Here, we present the genome sequence of Klebsiella quasipneumoniae subsp. similipneumoniae MB373. The strain was chosen for its high resistance against various heavy metals and antibiotics as well as for its ability to utilize and degrade organic compounds. Genomic DNA extraction and whole-genome sequencing were performed with Illumina MiSeq technology. The sequence reads obtained were of good quality, as determined by FastQC (5). Afterward, SPAdes version 3.1.0 yielded an assembly of 39 contigs (6). The N50 contig size was approximately 368,603 bp, showing genome coverage of about 104.0×. The assembled genome consists of 5,440,152 bp, with 57.5% G+C content.

Gene prediction and annotation were done with Rapid Annotations using Subsystems Technology (RAST) and Prokaryotic Genome Annotation Pipeline (PGAP) by NCBI (http://www.ncbi.nlm.nih.gov/genome/annotation_prok). According to PGAP, the draft genome comprised 5,343 coding sequences, with 5,136 protein-coding genes and 105 pseudogenes. There had been 102 RNA genes, out of which 13 were identified for rRNAs and 76 for tRNAs using RNAmmer (7) and tRNAscan SE (8), respectively.

RAST server results revealed 5,203 genes that were related to 583 SEED subsystems, with 58 possibly missing genes (9). Most genes were designated to the metabolism of carbohydrates (807), amino acids, and/or their derivatives (572). One hundred eighty-one genes were allocated for stress response, including universal stress protein, phage shock protein (psp) operon, and an Hfl operon. One hundred nineteen genes were assigned to the functions associated with antibiotics and toxic chemical resistances. Among metal tolerance, 22 genes were annotated for proteins related to Co-Zn-Cd, whereas nine, two, and 11 genes were identified for copper, chromium, and arsenic tolerance mechanisms, respectively.

The genome possessed 130 genes for cell regulation and signaling, which encoded BOX elements in streptococci, quorum sensing (auto inducer 2 [AI-2] transport and processing lsrACDBFGE operon), biofilm adhesion biosynthesis, and detoxification of tellurium compounds, etc. Furthermore, functional analysis revealed 80 genes for enzymes effectively participating in the metabolism of various aromatic compounds comprising peripheral catabolic pathways of salicylate ester, quinate, benzoate, p-hydroxybenzoate, chloroaromatic, as well as anaerobic decarboxylation of hydroxyaromatic compounds. Additionally, 50 genes were designated for the metabolism of central aromatic intermediates of salicylate and gentisate catabolism (six genes), catechol (eight genes), and the protocatechuate (17 genes) branch of the beta-ketoadipate pathway.
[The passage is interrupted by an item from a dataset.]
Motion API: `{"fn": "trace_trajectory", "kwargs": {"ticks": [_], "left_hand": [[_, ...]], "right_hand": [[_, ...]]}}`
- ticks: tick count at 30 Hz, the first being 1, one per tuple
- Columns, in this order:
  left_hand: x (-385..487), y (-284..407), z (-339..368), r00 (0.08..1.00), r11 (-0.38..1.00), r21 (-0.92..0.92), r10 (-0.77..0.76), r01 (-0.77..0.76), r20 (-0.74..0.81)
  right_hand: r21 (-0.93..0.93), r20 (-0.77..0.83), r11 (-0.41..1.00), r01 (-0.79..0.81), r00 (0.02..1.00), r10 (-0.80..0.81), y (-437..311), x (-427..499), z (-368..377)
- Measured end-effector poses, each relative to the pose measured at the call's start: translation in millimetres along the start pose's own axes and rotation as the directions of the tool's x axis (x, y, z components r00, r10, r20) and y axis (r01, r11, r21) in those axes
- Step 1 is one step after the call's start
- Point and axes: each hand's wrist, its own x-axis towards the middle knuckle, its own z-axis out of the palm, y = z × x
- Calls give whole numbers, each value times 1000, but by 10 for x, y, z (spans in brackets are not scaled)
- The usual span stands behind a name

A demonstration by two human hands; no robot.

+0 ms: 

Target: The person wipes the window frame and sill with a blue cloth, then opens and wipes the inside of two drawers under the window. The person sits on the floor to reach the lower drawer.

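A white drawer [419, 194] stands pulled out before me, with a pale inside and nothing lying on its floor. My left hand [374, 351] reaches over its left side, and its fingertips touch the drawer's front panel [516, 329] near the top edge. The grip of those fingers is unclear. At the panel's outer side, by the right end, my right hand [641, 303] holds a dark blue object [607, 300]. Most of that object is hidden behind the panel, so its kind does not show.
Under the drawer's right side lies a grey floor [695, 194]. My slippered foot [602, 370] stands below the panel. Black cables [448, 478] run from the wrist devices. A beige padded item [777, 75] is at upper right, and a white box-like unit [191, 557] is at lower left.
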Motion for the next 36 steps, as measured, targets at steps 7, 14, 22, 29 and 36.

In short, the genome sequence of strain MB373 revealed various genes coding for enzymes that could be involved in the biotransformation of organic pollutants as well as resistance and detoxification of heavy metals. This makes the strain a potential candidate for bioremediation processes for environments polluted with industrial effluents.

Accession number(s).

The whole-genome shotgun project of Klebsiella quasipneumoniae subsp. similipneumoniae MB373 has been deposited at DDBJ/ENA/GenBank under accession no. LYSU00000000. The version of this paper is version LYSU01000000.